1930 Chatham Cup

Tournament details
- Venue(s): Basin Reserve, Wellington
- Dates: 6 September 1930

Final positions
- Champions: Petone (2nd title)
- Runners-up: Western

= 1930 Chatham Cup =

The 1930 Chatham Cup was the eighth annual nationwide knockout football competition in New Zealand.

The competition was run on a regional basis, with five regional associations (Auckland, Wellington, Manawatu, Canterbury, and Otago) each holding separate qualifying rounds. In all, "almost 30 teams" took part.
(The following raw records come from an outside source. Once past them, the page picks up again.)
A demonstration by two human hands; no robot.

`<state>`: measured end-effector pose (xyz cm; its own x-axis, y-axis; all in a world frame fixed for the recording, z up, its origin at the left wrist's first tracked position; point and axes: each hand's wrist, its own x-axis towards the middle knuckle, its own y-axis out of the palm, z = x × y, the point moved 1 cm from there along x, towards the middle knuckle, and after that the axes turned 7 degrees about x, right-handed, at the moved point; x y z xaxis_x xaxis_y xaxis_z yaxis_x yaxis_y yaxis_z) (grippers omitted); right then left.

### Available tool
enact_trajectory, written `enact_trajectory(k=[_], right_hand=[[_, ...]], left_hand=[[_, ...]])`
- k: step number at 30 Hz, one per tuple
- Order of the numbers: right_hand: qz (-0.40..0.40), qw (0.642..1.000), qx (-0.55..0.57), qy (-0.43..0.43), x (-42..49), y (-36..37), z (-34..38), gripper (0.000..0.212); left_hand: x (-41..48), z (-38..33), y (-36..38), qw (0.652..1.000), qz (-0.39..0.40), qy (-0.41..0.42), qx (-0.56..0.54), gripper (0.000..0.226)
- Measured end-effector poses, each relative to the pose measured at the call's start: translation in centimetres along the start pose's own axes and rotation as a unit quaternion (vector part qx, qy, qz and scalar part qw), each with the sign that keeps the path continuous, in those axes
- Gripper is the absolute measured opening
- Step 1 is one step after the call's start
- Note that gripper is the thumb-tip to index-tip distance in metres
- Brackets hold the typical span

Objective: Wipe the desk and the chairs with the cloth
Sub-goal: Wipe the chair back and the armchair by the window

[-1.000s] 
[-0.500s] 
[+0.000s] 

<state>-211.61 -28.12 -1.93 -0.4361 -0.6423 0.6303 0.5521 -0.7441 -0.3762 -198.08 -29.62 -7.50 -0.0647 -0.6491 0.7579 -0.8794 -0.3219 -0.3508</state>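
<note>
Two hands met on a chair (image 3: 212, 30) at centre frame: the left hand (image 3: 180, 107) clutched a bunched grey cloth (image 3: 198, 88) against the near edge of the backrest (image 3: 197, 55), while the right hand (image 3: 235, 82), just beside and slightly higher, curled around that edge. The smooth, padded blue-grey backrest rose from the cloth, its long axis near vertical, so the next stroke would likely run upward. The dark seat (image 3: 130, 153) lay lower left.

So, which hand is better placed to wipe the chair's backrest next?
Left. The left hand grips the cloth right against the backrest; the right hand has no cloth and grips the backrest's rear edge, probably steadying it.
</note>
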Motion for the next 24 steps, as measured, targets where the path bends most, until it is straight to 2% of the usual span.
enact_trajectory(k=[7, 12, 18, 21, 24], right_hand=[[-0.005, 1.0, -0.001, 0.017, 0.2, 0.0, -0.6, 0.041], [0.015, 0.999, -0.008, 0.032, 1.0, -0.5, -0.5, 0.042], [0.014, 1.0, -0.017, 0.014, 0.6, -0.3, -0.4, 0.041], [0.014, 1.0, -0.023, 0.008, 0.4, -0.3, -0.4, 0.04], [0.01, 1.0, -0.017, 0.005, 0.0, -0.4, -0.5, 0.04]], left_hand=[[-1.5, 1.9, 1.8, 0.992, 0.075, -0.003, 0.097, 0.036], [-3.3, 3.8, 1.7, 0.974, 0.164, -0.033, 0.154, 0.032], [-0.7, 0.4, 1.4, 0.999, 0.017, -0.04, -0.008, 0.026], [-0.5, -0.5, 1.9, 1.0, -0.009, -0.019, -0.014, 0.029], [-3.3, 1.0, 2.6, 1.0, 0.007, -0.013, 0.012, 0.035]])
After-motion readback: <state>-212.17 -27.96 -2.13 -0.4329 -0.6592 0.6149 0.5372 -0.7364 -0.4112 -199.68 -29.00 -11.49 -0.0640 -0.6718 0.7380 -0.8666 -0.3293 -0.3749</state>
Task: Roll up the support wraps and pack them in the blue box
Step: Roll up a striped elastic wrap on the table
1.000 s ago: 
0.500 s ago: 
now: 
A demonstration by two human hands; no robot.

Teams taking part in the final rounds are known to have included Auckland Thistle (who defeated Auckland YMCA in the Auckland regional final), St. Andrews (Manawatu), Petone, and Western (Christchurch). Other teams known to have taken part include Wellington's Hospital AFC, Diamonds, and Waterside; Canterbury's Christchurch Thistle, Nomads, and Rangers; and Dunedin teams Port Chalmers and Northern.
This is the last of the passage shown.